Every line of the material must be given again verbatim. Skip the images.

--*--

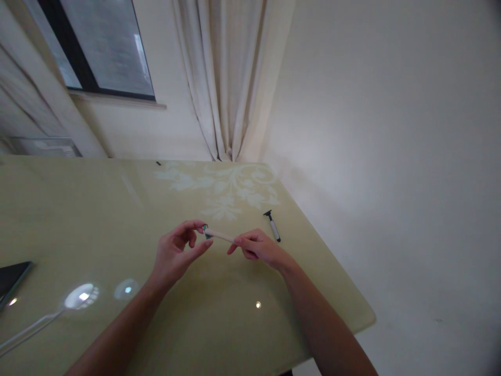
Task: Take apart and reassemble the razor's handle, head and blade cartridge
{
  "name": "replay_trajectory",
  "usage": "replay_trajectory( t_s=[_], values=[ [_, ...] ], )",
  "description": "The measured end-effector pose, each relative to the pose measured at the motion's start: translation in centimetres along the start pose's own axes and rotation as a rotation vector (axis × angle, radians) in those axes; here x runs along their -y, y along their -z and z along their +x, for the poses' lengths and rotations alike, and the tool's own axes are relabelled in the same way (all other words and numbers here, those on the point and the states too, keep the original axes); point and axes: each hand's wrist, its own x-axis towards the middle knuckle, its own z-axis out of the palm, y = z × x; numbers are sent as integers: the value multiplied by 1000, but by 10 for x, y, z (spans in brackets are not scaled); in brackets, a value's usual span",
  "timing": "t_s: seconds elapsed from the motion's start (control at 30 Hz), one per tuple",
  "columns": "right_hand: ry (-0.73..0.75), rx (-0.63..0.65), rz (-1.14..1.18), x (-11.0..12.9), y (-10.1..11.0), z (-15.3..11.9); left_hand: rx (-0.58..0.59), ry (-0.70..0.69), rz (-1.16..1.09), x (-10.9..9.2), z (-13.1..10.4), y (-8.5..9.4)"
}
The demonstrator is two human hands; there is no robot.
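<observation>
Above the table, both hands hold one razor (220,235) with a slim pale handle and a small green and dark head set crosswise. My left hand (178,249) pinches the head end between thumb and index finger, the other fingers curled. Closed round the far end of the handle is my right hand (260,246), which hides that end. A second razor (273,225), with a black head and a grey and black handle, lies on the tabletop just beyond my right hand.
The glossy pale green table (219,324) has a white floral pattern towards its far edge. A small dark piece (158,163) lies at the back. At the left edge rests a dark flat device (13,279). A wall (391,156) runs along the right.
</observation>
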Motion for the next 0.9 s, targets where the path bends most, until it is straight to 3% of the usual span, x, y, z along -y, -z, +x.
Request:
replay_trajectory(
  t_s=[0.1,0.27,0.4,0.53,0.7,0.83,0.9],
  values=[
    [14,-77,10,0,0,0,-1,-8,11,-2,0,-1],
    [-20,-36,4,-1,-1,0,-1,-8,17,-5,-1,-3],
    [-3,-116,-4,-1,-1,0,4,-4,31,-4,-1,-3],
    [-5,-50,5,0,-2,0,8,4,5,-3,-1,-2],
    [2,-133,10,-1,-2,1,8,7,14,-5,-1,-2],
    [-11,-52,13,-1,-2,1,9,10,6,-7,-1,-2],
    [-22,-76,-6,-1,-2,1,1,9,3,-6,-1,-2]
  ],
)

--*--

Expected output =
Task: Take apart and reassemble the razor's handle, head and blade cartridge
{
  "name": "replay_trajectory",
  "usage": "replay_trajectory( t_s=[_], values=[ [_, ...] ], )",
  "description": "The measured end-effector pose, each relative to the pose measured at the motion's start: translation in centimetres along the start pose's own axes and rotation as a rotation vector (axis × angle, radians) in those axes; here x runs along their -y, y along their -z and z along their +x, for the poses' lengths and rotations alike, and the tool's own axes are relabelled in the same way (all other words and numbers here, those on the point and the states too, keep the original axes); point and axes: each hand's wrist, its own x-axis towards the middle knuckle, its own z-axis out of the palm, y = z × x; numbers are sent as integers: the value multiplied by 1000, but by 10 for x, y, z (spans in brackets are not scaled); in brackets, a value's usual span",
  "timing": "t_s: seconds elapsed from the motion's start (control at 30 Hz), one per tuple",
  "columns": "right_hand: ry (-0.73..0.75), rx (-0.63..0.65), rz (-1.14..1.18), x (-11.0..12.9), y (-10.1..11.0), z (-15.3..11.9); left_hand: rx (-0.58..0.59), ry (-0.70..0.69), rz (-1.16..1.09), x (-10.9..9.2), z (-13.1..10.4), y (-8.5..9.4)"
}
The demonstrator is two human hands; there is no robot.
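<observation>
Above the table, both hands hold one razor (220,235) with a slim pale handle and a small green and dark head set crosswise. My left hand (178,249) pinches the head end between thumb and index finger, the other fingers curled. Closed round the far end of the handle is my right hand (260,246), which hides that end. A second razor (273,225), with a black head and a grey and black handle, lies on the tabletop just beyond my right hand.
The glossy pale green table (219,324) has a white floral pattern towards its far edge. A small dark piece (158,163) lies at the back. At the left edge rests a dark flat device (13,279). A wall (391,156) runs along the right.
</observation>
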Motion for the next 0.9 s, targets where the path bends most, until it is straight to 3% of the usual span, x, y, z along -y, -z, +x.
Request:
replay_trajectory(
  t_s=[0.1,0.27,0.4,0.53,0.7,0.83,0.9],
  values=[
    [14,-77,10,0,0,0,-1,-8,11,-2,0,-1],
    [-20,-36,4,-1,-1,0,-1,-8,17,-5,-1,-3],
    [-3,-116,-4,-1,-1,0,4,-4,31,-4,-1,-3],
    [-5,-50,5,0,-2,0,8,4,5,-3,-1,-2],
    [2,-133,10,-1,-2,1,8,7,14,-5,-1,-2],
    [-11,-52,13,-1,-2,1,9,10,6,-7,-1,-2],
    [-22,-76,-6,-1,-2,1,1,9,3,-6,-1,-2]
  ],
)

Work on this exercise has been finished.